An Analytical Modelling Study of Pressure Build-up at CO2 Injection Wells in Saline Formations

摘要

Geological storage of CO2 in deep saline formations is one of the promising ways to reduce emissions of CO2 into the atmosphere. This is because of the mature technology as a result of the experience in oil and gas extraction and the fact that saline formations offer large capacity and immediate availability. However, not all saline formations are suitable for CO2 storage. One of the important selection criteria for a suitable formation is the existence of sufficient injectivity. Injectivity simply shows how much CO2 can be injected into a saline formation for a constrained pressure build-up. One of the most important constraints in CO2 storage is to keep injection well pressure below formation fracture pressure. Otherwise, formation can be fractured which can create pathways for CO2 to escape from containment. Hence, significance of estimating injectivity should not be underestimated. Analytical models are preferred in preliminary studies to estimate pressure build-up.This thesis presents new analytical tools to estimate pressure build-up at CO2 injection wells in saline formations. The models developed in this thesis assume injection of CO2 at constant rate through vertical wells into homogenous and horizontal formations of constant thickness.

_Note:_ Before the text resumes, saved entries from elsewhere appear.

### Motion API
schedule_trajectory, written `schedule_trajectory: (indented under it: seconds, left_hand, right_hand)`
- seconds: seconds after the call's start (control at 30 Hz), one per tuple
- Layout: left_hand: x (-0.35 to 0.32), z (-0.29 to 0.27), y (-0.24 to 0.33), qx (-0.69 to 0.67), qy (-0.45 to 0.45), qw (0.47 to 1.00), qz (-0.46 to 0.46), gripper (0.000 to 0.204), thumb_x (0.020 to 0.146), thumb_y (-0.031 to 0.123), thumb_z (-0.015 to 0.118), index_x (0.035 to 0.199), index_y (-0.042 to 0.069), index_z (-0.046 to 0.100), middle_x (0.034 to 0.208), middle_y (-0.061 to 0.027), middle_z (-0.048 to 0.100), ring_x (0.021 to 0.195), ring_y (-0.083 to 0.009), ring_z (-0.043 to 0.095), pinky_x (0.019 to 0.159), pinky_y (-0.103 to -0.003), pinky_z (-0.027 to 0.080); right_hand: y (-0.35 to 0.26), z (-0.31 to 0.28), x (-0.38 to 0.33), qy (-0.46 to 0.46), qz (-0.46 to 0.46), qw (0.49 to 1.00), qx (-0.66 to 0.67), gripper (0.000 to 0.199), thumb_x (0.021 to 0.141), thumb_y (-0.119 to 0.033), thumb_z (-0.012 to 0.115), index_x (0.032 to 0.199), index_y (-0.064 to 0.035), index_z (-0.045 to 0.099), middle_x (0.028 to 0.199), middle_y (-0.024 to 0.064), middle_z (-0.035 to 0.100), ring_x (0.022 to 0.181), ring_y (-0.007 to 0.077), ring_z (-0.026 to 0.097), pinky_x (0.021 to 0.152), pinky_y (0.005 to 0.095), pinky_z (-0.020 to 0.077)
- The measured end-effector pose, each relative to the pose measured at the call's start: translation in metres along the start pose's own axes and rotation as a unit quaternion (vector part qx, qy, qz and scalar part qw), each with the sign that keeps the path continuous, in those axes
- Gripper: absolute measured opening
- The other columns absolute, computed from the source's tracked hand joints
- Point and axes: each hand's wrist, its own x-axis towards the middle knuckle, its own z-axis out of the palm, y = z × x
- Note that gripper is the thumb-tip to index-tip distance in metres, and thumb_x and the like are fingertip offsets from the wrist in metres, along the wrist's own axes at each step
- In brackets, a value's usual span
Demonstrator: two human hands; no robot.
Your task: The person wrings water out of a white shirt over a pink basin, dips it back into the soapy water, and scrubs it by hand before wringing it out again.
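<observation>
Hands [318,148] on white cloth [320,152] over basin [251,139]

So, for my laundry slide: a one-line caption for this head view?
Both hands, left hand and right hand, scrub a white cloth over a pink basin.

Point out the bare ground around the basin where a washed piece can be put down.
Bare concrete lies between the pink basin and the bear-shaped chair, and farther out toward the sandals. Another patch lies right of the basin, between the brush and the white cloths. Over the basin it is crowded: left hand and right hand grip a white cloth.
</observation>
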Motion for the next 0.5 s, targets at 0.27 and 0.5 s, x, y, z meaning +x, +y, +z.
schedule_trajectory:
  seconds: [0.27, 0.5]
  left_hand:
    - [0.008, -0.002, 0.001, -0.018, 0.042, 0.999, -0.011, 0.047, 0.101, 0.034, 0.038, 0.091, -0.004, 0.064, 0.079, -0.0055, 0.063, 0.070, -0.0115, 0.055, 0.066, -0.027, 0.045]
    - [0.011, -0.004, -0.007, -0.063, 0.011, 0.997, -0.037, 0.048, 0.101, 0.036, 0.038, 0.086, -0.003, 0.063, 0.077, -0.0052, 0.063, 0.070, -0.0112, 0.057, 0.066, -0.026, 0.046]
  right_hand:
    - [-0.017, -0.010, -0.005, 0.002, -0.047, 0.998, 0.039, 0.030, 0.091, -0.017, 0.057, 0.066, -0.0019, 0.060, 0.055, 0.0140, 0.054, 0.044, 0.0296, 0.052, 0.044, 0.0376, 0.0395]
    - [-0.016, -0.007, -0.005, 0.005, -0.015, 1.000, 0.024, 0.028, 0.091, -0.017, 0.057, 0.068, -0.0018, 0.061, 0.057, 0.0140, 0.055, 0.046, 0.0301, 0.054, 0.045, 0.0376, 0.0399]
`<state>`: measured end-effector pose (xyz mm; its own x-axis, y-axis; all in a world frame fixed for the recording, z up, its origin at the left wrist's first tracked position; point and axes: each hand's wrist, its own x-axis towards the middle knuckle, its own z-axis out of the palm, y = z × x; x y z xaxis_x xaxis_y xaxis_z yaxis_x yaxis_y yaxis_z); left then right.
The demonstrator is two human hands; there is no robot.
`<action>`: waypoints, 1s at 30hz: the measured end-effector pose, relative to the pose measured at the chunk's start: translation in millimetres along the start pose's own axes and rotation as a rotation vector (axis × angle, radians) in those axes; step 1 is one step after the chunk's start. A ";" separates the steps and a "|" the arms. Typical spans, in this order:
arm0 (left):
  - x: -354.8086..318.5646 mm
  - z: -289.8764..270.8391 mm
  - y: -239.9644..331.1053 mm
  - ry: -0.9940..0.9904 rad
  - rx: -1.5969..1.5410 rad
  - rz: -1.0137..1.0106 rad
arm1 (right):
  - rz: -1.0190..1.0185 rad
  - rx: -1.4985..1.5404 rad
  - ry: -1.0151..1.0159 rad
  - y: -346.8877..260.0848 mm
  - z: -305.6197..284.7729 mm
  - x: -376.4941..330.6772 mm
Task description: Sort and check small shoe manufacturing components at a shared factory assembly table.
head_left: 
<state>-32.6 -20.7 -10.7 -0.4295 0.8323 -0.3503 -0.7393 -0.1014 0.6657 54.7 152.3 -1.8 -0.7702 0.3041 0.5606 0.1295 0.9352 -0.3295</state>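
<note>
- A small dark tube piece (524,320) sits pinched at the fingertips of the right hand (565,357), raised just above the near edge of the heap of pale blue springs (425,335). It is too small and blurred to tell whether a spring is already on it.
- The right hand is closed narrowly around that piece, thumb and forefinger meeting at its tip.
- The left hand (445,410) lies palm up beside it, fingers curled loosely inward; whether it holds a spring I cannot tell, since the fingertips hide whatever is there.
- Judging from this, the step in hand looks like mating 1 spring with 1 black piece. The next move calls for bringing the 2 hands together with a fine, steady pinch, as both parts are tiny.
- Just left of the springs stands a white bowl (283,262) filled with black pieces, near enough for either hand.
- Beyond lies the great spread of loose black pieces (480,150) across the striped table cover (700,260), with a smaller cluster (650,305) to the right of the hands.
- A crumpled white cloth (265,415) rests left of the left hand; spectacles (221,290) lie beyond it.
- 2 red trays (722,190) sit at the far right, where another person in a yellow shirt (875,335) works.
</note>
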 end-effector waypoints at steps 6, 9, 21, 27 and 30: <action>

They model the effects of relative permeability, CO2 dissolution in formation brine and drying-out on pressure build-up. Analytical solutions are presented for three types of formation outer boundary conditions: closed-boundary, constant pressure-boundary and infinite-acting formation. Using these models, transient pressure behaviour of fully-penetrating wells, partially-penetrating wells and multi-well injection are examined.The predictive capability of analytical models for each case is tested using numerical reservoir simulations. The results show a good agreement between the analytical and numerical computations. For partially-penetrating wells, a total skin factor which is composed of mechanical skin, partial penetration pseudo-skin and two-phase flow effects is introduced. Using the models developed for multi-well injection, the effects of number of injection and pressure relief wells as well as formation properties on total injection rate are studied.